La bonne nouvelle, c’est que le genou et le dos ne me font plus souffrir. À Sunshine, la douleur à mon genou gauche était réapparue et j’avais préféré jouer de prudence parce que ça ne servait à rien de pousser à cette période de l’année.

Erik Guay
Erik Guay à Sunshine

Je m’étais blessé lors d’une descente d’entraînement à la Coupe du monde de Kvitfjell au début mars, une déchirure partielle du ligament croisé postérieur gauche subie en frappant un trou, suivie d’une chute plus bas. Mais comme je tenais vraiment à skier pour accumuler des points, j’ai pris part à la descente et au super-G. Avec le recul, j’ai réalisé que j’avais fait une erreur, car j’ai probablement aggravé la blessure en skiant.

J’ai retenu la leçon et je l’ai appliquée en mai! Mais on dirait que plus je vieillis, plus j’ai de bobos à soigner. Je crois que je suis aussi bien de m’y faire!

Une autre leçon que j’ai apprise, c’est que les Jeux olympiques ne sont pas une compétition comme les autres. Dans le passé, l’équipe de ski alpin essayait de faire comme si c’était simplement une autre Coupe du monde.

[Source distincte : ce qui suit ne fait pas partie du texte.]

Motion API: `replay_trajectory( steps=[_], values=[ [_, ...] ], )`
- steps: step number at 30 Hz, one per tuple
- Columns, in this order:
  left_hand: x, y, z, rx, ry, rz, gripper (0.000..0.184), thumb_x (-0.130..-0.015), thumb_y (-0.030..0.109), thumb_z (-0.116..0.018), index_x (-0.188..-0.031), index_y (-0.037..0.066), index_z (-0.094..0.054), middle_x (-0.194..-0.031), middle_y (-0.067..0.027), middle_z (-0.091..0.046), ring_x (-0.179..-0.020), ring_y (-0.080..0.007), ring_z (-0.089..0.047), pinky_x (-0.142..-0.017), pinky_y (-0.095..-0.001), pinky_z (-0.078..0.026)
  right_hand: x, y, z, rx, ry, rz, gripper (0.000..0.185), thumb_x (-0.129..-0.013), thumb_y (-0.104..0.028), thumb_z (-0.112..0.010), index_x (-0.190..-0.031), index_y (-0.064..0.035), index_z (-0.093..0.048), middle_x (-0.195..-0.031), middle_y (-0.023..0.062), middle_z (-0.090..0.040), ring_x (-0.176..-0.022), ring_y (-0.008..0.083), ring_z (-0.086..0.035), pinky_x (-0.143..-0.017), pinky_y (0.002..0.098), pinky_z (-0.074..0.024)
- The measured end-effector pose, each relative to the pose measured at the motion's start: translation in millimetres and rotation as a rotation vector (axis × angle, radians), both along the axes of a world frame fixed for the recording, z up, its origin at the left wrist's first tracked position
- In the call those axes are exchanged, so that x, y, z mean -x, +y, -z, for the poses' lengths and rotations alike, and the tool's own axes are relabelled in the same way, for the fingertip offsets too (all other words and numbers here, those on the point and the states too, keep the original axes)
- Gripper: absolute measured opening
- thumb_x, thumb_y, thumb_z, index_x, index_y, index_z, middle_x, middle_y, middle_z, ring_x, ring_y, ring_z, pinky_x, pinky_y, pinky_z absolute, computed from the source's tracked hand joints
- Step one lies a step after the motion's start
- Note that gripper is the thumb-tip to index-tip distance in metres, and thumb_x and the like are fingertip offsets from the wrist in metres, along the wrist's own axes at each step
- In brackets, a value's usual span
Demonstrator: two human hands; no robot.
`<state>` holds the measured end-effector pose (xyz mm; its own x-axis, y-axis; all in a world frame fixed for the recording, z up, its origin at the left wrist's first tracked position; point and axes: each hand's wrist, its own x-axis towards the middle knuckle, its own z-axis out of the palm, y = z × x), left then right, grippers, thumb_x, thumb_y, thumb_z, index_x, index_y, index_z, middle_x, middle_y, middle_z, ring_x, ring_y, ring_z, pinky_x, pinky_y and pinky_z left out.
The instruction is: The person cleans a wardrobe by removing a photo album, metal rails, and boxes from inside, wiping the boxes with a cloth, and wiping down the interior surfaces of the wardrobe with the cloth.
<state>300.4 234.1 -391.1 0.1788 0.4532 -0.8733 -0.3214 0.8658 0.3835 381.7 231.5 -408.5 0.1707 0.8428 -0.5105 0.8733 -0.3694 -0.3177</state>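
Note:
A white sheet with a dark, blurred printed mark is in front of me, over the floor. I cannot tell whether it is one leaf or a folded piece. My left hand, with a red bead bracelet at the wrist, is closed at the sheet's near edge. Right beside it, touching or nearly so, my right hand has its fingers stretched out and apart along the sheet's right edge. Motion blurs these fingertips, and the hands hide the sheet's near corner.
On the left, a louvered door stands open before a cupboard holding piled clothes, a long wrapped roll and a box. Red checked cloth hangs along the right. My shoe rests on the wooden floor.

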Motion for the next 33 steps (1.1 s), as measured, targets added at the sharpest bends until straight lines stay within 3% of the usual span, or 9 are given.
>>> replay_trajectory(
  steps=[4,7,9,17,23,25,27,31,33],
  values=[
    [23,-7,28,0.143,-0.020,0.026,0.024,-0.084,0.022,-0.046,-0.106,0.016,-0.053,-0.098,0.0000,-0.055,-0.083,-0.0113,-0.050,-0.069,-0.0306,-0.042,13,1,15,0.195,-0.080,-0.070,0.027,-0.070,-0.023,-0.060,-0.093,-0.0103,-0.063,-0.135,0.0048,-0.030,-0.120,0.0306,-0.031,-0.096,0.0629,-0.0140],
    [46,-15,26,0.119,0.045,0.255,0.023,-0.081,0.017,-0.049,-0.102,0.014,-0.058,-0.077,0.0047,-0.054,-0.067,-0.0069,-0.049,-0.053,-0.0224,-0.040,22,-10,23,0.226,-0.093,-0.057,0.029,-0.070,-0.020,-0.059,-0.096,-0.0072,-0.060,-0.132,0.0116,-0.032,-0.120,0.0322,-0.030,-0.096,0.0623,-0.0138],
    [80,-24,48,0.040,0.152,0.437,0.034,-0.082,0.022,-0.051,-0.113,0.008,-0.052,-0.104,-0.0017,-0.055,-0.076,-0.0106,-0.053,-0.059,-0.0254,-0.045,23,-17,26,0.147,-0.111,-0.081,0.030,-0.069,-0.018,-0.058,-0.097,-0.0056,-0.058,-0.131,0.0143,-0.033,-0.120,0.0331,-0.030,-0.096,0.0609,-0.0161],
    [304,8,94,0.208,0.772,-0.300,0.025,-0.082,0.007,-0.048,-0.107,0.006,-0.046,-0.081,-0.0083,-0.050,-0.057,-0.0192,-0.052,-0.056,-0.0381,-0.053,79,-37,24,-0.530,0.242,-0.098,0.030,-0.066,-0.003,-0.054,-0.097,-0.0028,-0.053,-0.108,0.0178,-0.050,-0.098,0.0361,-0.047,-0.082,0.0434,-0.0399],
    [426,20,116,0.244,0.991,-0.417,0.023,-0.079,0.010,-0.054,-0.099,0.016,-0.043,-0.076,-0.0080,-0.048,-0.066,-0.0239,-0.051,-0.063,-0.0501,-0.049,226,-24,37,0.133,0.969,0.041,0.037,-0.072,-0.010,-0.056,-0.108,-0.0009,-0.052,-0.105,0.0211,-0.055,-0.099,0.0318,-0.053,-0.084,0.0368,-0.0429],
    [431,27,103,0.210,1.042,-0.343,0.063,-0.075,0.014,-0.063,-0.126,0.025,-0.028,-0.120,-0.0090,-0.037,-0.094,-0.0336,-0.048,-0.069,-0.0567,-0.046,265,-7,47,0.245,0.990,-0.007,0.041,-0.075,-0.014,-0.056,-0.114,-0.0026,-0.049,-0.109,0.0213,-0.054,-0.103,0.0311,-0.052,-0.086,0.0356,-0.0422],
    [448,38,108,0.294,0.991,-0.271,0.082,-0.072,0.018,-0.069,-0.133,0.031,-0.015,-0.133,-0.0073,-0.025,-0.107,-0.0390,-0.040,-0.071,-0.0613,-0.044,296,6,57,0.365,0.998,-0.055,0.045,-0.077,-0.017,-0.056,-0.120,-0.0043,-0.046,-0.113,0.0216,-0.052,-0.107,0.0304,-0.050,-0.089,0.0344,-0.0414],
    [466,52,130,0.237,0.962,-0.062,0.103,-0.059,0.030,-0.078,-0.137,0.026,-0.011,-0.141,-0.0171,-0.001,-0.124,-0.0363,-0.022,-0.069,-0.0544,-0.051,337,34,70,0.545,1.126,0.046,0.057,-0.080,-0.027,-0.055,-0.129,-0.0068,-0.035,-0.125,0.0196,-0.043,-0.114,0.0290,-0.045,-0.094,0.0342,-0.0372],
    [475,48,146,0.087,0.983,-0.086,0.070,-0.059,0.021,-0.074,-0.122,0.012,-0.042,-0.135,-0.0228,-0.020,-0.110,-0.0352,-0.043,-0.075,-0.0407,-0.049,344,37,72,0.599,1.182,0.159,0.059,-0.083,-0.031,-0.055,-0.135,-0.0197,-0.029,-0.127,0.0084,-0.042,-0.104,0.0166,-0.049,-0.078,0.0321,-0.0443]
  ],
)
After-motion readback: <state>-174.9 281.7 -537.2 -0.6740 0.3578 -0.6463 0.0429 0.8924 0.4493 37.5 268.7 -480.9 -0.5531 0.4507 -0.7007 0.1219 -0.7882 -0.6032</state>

Ce n’est pas le cas du tout. C’est une course spéciale, il y a une énergie différente autour des Jeux. C’est important de le savoir. Et il faut absolument s’imprégner de cet esprit olympique et s’en nourrir pour qu’il nous serve de motivation.

À Vancouver, l’équipe avait décidé que, pour notre bien, valait mieux ne pas habiter le village olympique. Donc, nous, skieurs alpins, restions dans le village même de Whistler. C’était une mauvaise décision. Je n’ai pas vraiment vécu ces Jeux-là, même si c’était chez nous.

À Sotchi, je tiens à ce que ça soit différent. Je veux m’amuser et voir d’autres compétitions, malgré le travail que j’ai à faire.

À quelques mois de Sotchi, je n’ai pas l’intention de changer grand-chose. L’important, c’est de rester en santé. J’ai toujours eu un certain succès aux Jeux, même si je n’ai pas été sur le podium. Je comprends mon sport, je sais que ça se joue à quelques centièmes de seconde. J’espère juste que les centièmes vont être de mon côté cette fois-ci.

L’équipe travaille actuellement à faire des tests en soufflerie sur les combinaisons et les casques à Ottawa. Je ne suis pas vraiment engagé dans les tests, mais j’espère des résultats positifs pour qu’on ait quelque chose de mieux que l’an dernier. Les Italiens et les Norvégiens détenaient des combinaisons plus rapides, à la limite de la légalité. Tant que ça passe dans la soufflerie, la Fédération internationale de ski l’accepte.